Dive Brief:
- A critical zero-day vulnerability in Cleo file-transfer software is under active exploitation, about six weeks after the company issued an advisory for a previously disclosed CVE, researchers said Monday.
- The company warned in late October about an unrestricted file upload and download vulnerability, listed as CVE-2024-50623, which could lead to remote code execution. Yet, researchers from Huntress on Monday said they are seeing mass exploitation of Cleo products and said a patch issued by the company is not providing adequate protection for the flaw.
- After conferring with researchers, Cleo said it plans to release a new CVE designation for a critical vulnerability in Cleo Harmony, Cleo VLTrader and LexiCom products.
Dive Insight:
Researchers from Huntress said they observed mass exploitation and post-exploitation activity linked to a vulnerability in Cleo Harmony, VLTrader and LexiCom starting on Dec. 3. The company in October warned the vulnerability involved versions of Harmony, VLTrader and Lexicom prior to versions 5.8.0.21 and issued a patch.
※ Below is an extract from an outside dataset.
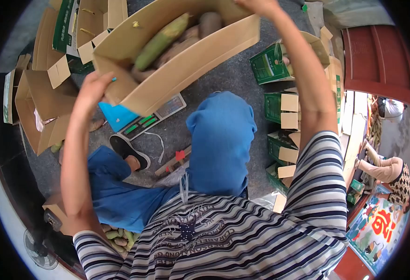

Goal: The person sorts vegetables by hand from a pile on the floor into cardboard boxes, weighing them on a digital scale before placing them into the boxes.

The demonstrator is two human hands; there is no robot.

On Monday, Huntress researchers said they have observed exploitation of CVE-2024-50623 in prior versions of the software as well as fully patched instances.
“Huntress observed this in-the-wild tradecraft, and subsequently recreated a proof of concept that we believe matches what the threat actors are using to exploit this,” John Hammond, principal security researcher at Huntress, said Tuesday via email. “With that said, since we don't know the full technical details of CVE-2024-50623, we don't know if threat actors were exploiting that specific vulnerability, or executing an entirely new attack vector (since it did successfully compromise patched versions).”
Hammond said researchers spoke with Cleo and the company confirmed they would release a new CVE and a new patch sometime this week. A spokesperson for Cleo did not comment on any specific deliberations, but confirmed a new patch is under development and a new CVE is pending.
Huntress said it initially found at least 10 companies that were compromised, mostly in the consumer products, food industry, trucking and shipping industries. Other companies that were not visible to Huntress were found to be potentially compromised.
Researchers from Rapid7 confirmed mass exploitation is underway, referencing a social media post from security researcher Kevin Beaumont which shows Cleo has contacted customers overnight warning of a critical vulnerability that allows unauthenticated users to import and execute arbitrary bash or PowerShell commands.
Researchers from Censys found 1,342 exposed instances of Harmony, VLTrader and LexiCom were visible online, according to a Tuesday blog post. Of the exposed instances, nearly eight in 10 were in the U.S.
Editor’s note: This story has been updated to include Censys research on the vulnerability.